Russia’s political stand-off with the West has been blamed for a significant drop in its researchers’ levels of international collaboration.
Figures from Elsevier’s Scopus database show the share of Russian publications that involved co-authorship with academics based outside the country fell from 28.2 per cent in 2013 to 23.6 per cent last year.
This bucks the trend of every large research nation and means that Russia was overtaken in terms of international collaboration share by countries such as Japan, South Korea and Brazil, which have themselves struggled to internationalise to the degree of other nations. Meanwhile, rapidly globalising China is also now close to surpassing its large neighbour.
Russia’s overall research output still increased at a rapid rate, rising 81 per cent from 2013 to 2017, but the data cast doubt on whether the country’s attempts at scientific development could be hampered by political tensions with the West.
Simon Marginson, professor of higher education at the University of Oxford, said that international research collaboration in Russia had “always been weak at aggregate level” but that it was “a fair surmise to say that the era of sanctions and growing international tension is likely to have contributed to a further weakening”.

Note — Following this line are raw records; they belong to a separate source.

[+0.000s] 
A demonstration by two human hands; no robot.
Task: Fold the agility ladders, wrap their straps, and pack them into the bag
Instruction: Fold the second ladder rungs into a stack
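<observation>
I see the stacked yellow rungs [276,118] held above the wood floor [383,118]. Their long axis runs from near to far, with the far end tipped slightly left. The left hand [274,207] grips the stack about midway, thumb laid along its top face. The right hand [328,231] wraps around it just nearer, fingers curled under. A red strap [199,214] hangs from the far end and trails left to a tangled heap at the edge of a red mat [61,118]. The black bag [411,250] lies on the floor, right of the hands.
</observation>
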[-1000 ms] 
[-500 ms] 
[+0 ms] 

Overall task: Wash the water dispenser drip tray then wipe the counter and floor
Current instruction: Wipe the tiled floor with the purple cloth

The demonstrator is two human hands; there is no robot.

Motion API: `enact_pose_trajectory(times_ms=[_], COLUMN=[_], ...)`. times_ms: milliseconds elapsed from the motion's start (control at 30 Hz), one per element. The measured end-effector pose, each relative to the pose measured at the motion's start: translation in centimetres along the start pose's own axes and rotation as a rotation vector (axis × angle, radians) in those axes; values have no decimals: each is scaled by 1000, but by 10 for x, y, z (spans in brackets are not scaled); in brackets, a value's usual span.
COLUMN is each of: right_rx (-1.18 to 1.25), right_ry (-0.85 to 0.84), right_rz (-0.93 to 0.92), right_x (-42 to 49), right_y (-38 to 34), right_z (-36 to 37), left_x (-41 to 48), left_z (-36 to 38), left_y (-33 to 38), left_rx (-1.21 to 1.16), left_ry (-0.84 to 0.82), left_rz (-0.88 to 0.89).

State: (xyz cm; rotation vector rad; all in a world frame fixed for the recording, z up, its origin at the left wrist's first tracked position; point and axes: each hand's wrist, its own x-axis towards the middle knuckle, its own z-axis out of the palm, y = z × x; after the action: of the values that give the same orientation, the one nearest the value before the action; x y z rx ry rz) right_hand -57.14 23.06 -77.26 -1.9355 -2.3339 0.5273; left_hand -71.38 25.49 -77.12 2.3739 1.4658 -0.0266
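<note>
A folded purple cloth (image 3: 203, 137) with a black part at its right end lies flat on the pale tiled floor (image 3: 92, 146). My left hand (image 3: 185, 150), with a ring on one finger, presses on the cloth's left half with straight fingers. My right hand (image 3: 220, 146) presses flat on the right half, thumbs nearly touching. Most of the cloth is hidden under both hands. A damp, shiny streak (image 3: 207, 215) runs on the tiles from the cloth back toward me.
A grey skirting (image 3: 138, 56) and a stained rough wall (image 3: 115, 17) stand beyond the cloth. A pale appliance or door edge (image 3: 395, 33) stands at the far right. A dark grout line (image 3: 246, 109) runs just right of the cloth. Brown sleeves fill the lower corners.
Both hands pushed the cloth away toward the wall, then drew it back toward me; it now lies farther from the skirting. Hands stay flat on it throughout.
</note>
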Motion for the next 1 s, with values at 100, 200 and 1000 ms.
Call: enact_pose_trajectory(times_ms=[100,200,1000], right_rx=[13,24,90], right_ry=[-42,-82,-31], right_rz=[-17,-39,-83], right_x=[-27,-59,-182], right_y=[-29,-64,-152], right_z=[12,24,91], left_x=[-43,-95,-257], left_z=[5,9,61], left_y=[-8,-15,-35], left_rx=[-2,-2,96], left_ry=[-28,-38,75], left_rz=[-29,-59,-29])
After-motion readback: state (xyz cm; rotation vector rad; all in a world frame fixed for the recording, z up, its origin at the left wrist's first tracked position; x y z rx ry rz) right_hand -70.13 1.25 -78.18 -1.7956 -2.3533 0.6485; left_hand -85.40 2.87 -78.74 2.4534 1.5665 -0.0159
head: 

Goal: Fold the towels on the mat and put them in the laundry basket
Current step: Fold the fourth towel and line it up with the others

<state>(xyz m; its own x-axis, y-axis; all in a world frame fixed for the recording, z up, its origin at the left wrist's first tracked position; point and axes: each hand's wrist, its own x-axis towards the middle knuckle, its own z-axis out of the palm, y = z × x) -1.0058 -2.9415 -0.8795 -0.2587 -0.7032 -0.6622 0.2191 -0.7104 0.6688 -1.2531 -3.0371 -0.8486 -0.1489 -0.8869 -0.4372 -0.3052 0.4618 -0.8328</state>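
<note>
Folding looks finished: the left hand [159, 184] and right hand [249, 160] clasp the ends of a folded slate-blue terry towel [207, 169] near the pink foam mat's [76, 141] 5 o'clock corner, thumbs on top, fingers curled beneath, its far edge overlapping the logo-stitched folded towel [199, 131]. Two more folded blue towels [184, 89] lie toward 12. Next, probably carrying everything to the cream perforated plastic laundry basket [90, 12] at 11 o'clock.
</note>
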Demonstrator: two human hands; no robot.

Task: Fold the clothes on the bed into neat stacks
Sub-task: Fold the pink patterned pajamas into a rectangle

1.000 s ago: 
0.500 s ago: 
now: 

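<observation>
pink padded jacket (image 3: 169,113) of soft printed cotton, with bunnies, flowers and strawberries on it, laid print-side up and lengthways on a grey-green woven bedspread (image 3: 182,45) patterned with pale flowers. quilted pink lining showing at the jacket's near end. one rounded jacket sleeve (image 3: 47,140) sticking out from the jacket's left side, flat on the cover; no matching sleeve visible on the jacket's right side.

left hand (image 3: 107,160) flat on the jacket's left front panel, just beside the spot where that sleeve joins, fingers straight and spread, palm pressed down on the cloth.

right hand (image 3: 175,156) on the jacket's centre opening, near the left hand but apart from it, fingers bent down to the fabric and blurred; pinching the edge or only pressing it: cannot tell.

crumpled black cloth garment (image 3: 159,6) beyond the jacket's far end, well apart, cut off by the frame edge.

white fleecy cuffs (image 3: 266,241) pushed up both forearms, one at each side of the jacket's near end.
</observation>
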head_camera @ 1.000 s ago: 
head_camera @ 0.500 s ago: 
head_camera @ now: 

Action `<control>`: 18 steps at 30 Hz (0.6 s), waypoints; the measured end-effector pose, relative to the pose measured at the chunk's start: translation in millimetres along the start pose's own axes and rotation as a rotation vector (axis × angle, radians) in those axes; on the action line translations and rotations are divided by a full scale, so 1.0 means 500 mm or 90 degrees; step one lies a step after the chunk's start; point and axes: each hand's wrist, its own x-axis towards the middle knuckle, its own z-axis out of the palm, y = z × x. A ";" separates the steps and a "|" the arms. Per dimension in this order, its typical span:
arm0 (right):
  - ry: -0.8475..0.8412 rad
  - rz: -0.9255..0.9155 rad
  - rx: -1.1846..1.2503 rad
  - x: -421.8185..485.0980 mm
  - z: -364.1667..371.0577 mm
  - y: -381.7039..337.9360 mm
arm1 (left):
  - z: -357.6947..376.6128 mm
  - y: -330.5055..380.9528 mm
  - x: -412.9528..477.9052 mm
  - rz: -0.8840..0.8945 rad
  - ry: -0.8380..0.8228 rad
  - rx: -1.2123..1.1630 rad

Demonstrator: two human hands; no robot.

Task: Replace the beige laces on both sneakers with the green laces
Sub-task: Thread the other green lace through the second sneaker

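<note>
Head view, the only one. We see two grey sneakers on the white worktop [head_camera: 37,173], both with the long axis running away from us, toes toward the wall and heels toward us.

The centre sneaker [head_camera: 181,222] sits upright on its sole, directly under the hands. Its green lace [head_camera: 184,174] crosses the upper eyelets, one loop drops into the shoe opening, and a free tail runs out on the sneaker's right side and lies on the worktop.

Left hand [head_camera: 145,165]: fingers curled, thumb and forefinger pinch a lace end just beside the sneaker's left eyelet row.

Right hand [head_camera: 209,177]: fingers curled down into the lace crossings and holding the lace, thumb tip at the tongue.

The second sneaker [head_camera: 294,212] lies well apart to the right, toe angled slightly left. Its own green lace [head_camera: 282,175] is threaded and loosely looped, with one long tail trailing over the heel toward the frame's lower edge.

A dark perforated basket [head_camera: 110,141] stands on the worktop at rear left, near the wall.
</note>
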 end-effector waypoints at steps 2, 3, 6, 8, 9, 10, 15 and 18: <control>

Professor Marginson cautioned that a lot of the country’s research was published in Russian, which meant that the whole picture was not captured in databases such as Scopus, but that science in the country also suffered from a persistent isolationism that stemmed from the Soviet era.
“Soviet academics drew knowledge from the rest of the world, but did not put knowledge of ‘strategic significance’ into the world, which, in practice, meant knowledge in many fields, especially the sciences,” he said.
“This one-way approach has continued in the post-Soviet period in Russia, more, I think, by habit than design.”
The continuing globalisation of science meant that such a strategy “is now wrong, if it was ever right”, Professor Marginson said. “To be effective, a country needs not only to access global science but to engage in it.”
Professor Marginson added that there were exceptions to the situation in Russia – with some subjects such as physics being more internationally engaged and certain universities having a stronger global outlook – “but on the whole Russian science and academic life are decoupled from the main game”.
One hope will be that specific efforts to improve Russian universities’ international standing through initiatives such as Project 5-100, which aims to get five institutions from the country into the top 100 of global rankings by 2020, could help to turn the tide in the long term.
Figures for the 21 universities that form part of the 5-100 project do show a different trend, with 30.1 per cent of publications in 2017 featuring international co-authorship.
Anatoly Oleksiyenko, an associate professor in higher education at the University of Hong Kong and co-editor of a new book on the Soviet legacy in Russian and Chinese universities, said that although “the lingering suspicion about [the] true purposes of global outreach” still affected international collaboration in Russia, “the situation was slightly different for the 5-100 institutions”.